Baranjuk, Musk Duck, The Wally Cooper story
CULTURAL WARNING: Aboriginal and Torres Strait Islander users are warned that this material may contain images and voices of deceased persons and images of places that could cause sorrow.
Baranjuk, Musk Duck, The Wally Cooper story: Introduction
Written & directed by Richard Frankland
Produced by Golden Seahorse Productions
Sponsored by The Aboriginal and Torres Strait Islander Commission
Permission from the Trust required to use this materialCopyright
Koorie Heritage Trust Inc.
Uncle Wally Cooper is a Yorta Yorta Elder.
Uncle Wally’s story talks about the land, language and culture of the Yorta Yorta people, and how his grandfather taught him about his traditional heritage to pass onto his children.
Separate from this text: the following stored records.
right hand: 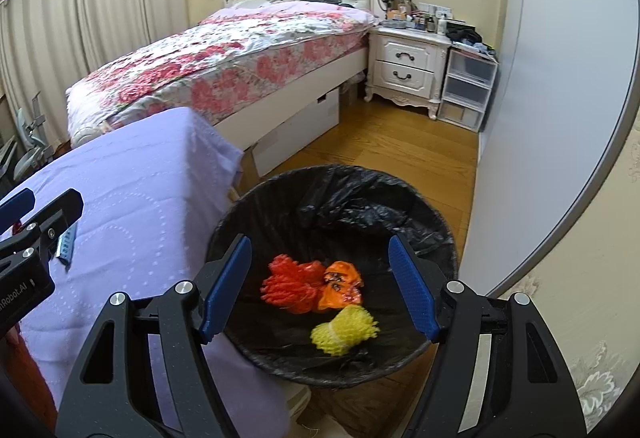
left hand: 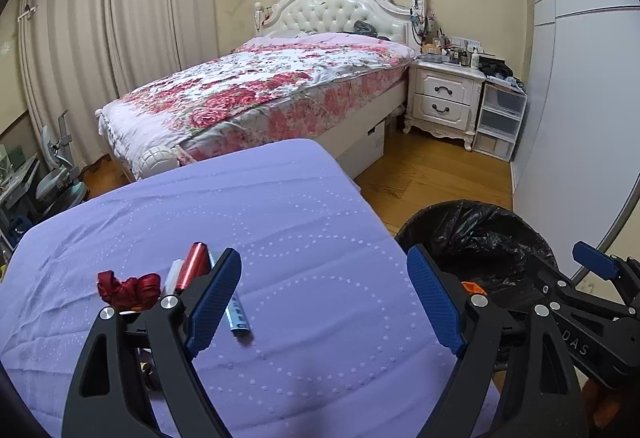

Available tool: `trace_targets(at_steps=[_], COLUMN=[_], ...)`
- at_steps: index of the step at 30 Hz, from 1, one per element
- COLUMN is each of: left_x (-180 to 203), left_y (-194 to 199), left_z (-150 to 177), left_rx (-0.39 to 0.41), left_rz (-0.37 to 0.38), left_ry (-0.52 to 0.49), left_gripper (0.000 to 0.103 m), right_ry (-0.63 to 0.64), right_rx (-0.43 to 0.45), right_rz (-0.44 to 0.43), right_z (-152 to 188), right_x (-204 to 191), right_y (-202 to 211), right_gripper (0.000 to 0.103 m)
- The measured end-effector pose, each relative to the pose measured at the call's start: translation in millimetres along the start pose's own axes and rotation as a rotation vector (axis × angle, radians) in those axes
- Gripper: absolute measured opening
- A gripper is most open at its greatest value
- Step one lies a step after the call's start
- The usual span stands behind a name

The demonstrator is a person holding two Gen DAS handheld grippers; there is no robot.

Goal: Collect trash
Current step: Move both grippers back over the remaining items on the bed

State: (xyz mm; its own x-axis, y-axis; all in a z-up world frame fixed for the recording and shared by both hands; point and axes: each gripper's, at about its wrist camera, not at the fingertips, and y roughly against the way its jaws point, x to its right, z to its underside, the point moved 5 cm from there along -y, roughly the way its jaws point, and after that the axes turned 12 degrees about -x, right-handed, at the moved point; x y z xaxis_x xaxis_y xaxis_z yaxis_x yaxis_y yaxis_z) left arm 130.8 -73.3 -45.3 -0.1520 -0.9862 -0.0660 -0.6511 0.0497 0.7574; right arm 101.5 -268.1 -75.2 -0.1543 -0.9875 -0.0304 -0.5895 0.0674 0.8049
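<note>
Both grippers are wide open and holding nothing: the right gripper hangs over the black-lined trash bin, where a yellow mesh net, a red mesh net and an orange wrapper already sit. The left gripper hovers over the purple tablecloth beside the bin. Further from the bin lie a blue-grey packet, a shiny red tube and a crumpled red ribbon. The ribbon looks light and squishy, so I'd pinch its bunched middle.
</note>
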Motion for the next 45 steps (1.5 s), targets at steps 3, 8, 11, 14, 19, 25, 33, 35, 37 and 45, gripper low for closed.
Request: trace_targets(at_steps=[3, 8, 11, 14, 19, 25, 33, 35, 37, 45], left_x=[-16.6, -51.5, -77.5, -101.7, -141.0, -172.8, -188.0, -190.3, -192.2, -202.2], left_y=[7.7, 18.0, 23.7, 31.6, 38.8, 31.8, 14.9, 11.9, 9.2, -0.4], left_z=[8.9, 25.8, 38.5, 49.2, 71.7, 98.3, 113.5, 116.0, 116.9, 120.0], left_rx=[-0.004, -0.015, -0.033, -0.035, -0.052, -0.109, -0.184, -0.202, -0.221, -0.276], left_rz=[-0.021, -0.062, -0.096, -0.128, -0.188, -0.215, -0.214, -0.205, -0.198, -0.166], left_ry=[0.018, 0.064, 0.104, 0.141, 0.206, 0.269, 0.297, 0.303, 0.308, 0.318], left_gripper=[0.082, 0.082, 0.082, 0.082, 0.082, 0.082, 0.082, 0.082, 0.082, 0.069], right_ry=[0.031, 0.103, 0.145, 0.188, 0.257, 0.340, 0.385, 0.388, 0.392, 0.425], right_rx=[-0.006, -0.014, -0.017, -0.021, -0.032, -0.041, -0.053, -0.057, -0.058, -0.042], right_rz=[-0.030, -0.078, -0.108, -0.133, -0.164, -0.186, -0.187, -0.190, -0.197, -0.214], right_z=[5.6, 13.9, 17.6, 21.4, 29.9, 40.1, 44.9, 44.2, 43.4, 38.9], right_x=[-17.6, -53.9, -75.4, -97.6, -135.5, -176.9, -203.1, -207.7, -211.6, -234.1], right_y=[3.0, 8.0, 11.7, 14.9, 17.3, 18.6, 14.6, 12.6, 11.7, 12.7], right_gripper=[0.070, 0.070, 0.070, 0.070, 0.069, 0.069, 0.070, 0.070, 0.070, 0.070])
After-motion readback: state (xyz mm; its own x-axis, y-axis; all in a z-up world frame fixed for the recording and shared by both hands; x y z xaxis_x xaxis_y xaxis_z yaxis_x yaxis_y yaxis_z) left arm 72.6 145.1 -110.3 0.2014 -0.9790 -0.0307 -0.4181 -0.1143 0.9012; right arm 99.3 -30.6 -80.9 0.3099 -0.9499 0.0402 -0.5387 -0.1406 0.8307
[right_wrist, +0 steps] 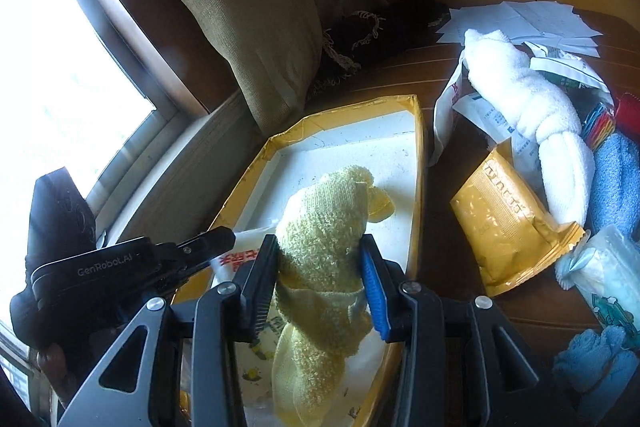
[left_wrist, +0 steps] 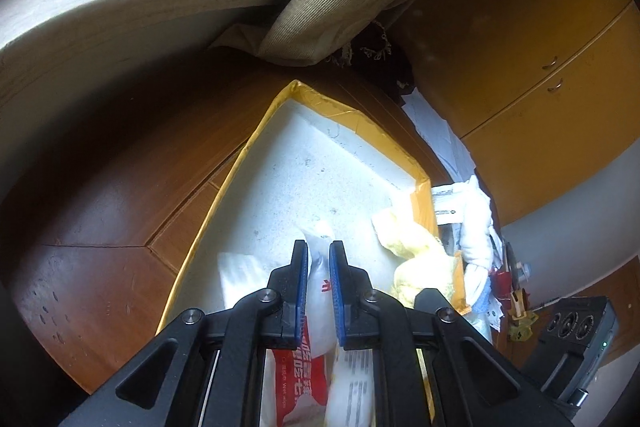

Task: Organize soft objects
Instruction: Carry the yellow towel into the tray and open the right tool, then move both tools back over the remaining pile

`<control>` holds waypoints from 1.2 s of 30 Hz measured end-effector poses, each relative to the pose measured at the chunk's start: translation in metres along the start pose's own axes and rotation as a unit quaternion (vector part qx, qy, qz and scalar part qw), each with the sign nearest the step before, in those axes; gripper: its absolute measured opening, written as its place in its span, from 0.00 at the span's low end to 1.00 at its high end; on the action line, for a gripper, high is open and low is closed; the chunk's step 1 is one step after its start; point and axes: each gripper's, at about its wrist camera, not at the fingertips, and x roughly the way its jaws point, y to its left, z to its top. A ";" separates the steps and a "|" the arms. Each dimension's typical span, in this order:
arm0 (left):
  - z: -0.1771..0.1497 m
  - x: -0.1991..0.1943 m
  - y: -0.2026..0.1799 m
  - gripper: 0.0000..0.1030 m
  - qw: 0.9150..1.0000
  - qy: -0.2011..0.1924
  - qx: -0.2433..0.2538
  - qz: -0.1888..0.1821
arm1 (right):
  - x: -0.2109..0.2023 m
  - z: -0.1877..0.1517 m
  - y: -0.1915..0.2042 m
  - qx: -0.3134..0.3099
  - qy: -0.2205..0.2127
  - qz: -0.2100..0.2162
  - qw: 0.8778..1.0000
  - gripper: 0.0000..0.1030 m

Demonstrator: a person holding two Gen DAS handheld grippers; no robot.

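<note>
My left tool (left_wrist: 319, 255) pinches a wipes packet (left_wrist: 316, 291), my right tool (right_wrist: 320, 251) clamps the yellow towel (right_wrist: 324, 223); letting go early could drape either over the tray (right_wrist: 418, 147) rim.

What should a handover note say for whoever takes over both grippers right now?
Left gripper: shut on a white wet-wipes pack over the tray.
Right gripper: fingers clamp the yellow towel over the tray.
Yellow-rimmed tray: white floor mostly bare at the far end.
Done: nothing seen released yet.
Left on the table beside the tray: white towel, yellow pouch, blue cloth, tissue pack.
</note>
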 end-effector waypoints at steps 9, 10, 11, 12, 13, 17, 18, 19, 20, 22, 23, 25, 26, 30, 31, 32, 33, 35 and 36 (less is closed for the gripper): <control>-0.009 0.002 0.000 0.15 1.000 -0.003 0.010 0.026 | 0.000 -0.004 0.006 -0.014 0.007 -0.005 1.000 0.41; -0.009 0.001 -0.003 0.24 0.999 -0.006 0.017 0.032 | 0.001 -0.004 0.007 -0.013 0.008 -0.003 1.000 0.42; -0.010 0.000 -0.005 0.38 0.999 -0.011 0.025 0.041 | -0.001 -0.004 0.008 -0.013 0.007 0.003 1.000 0.45; -0.012 -0.003 -0.007 0.41 0.998 -0.018 0.029 0.046 | -0.004 -0.004 0.009 -0.014 0.004 0.005 1.000 0.47; -0.013 -0.005 -0.009 0.49 0.998 -0.023 0.033 0.045 | -0.008 -0.005 0.010 -0.017 -0.002 0.003 1.000 0.52; -0.023 -0.017 -0.024 0.61 0.995 -0.047 0.061 0.064 | -0.029 -0.009 0.011 -0.013 -0.015 0.011 1.000 0.57; -0.026 -0.021 -0.029 0.62 0.993 -0.055 0.073 0.070 | -0.034 -0.012 0.011 -0.013 -0.018 0.016 1.000 0.57; -0.030 -0.025 -0.034 0.62 0.991 -0.066 0.085 0.079 | -0.041 -0.015 0.011 -0.015 -0.022 0.021 0.999 0.57; -0.034 -0.030 -0.039 0.64 0.989 -0.075 0.095 0.088 | -0.048 -0.017 0.010 -0.019 -0.026 0.024 0.999 0.58; -0.042 -0.037 -0.050 0.67 0.985 -0.088 0.113 0.095 | -0.063 -0.024 0.005 -0.026 -0.035 0.026 0.999 0.58; -0.047 -0.040 -0.056 0.68 0.984 -0.088 0.121 0.094 | -0.069 -0.027 0.004 -0.030 -0.038 0.027 0.998 0.58; -0.056 -0.045 -0.068 0.68 0.984 -0.084 0.133 0.083 | -0.080 -0.031 -0.002 -0.035 -0.041 0.026 0.998 0.58; -0.060 -0.047 -0.075 0.68 0.984 -0.079 0.139 0.073 | -0.088 -0.033 -0.007 -0.032 -0.046 0.026 0.998 0.58; -0.077 -0.051 -0.099 0.76 0.985 -0.069 0.151 0.046 | -0.108 -0.037 -0.029 -0.016 -0.053 0.022 0.998 0.58; -0.082 -0.051 -0.106 0.77 0.984 -0.069 0.157 0.045 | -0.110 -0.039 -0.034 -0.009 -0.052 0.021 0.998 0.58; -0.086 -0.051 -0.111 0.77 0.983 -0.068 0.164 0.042 | -0.112 -0.041 -0.041 0.000 -0.049 0.018 0.999 0.58; -0.091 -0.050 -0.116 0.77 0.982 -0.065 0.171 0.038 | -0.116 -0.044 -0.048 0.009 -0.047 0.015 0.999 0.58; -0.099 -0.050 -0.122 0.79 0.981 -0.061 0.182 0.019 | -0.124 -0.049 -0.057 0.017 -0.051 0.009 0.999 0.58; -0.103 -0.051 -0.124 0.80 0.982 -0.057 0.180 0.007 | -0.127 -0.051 -0.061 0.018 -0.053 0.003 0.998 0.58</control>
My name is Baranjuk. In my language-- the Yorta Yorta language-- it means "musk duck." When I was a boy, my grandfather gave me that name. My non-aboriginal name is Wally Cooper.
This is Yorta Yorta land. Since the creators brought the people here and showed them the land, it has been Yorta Yorta land. When the Yorta Yorta were brought here, they were given a language and told that the language belonged to them. And it belonged to the land, and they must care for it.
I grew up around this land here-- all through this forest. It's part of my heritage. It's part of what my grandfather taught me. We walked through these forests looking for different types of food. This is part of my heritage around here.
And we looked around, and I learned all about the dancing, the songs, the art, and the special dances-- like our spiritual dances, our traditional spiritual heritage dances. Those are the things that I hold very close and very dear to myself. It's something that I'm going to share and show to my sons.
This is my land-- Yorta Yorta land. This is where my grandfather taught me the dances, the songs, and special language songs as part of our traditional heritage. And this is where he gave me the stories to hand to my children.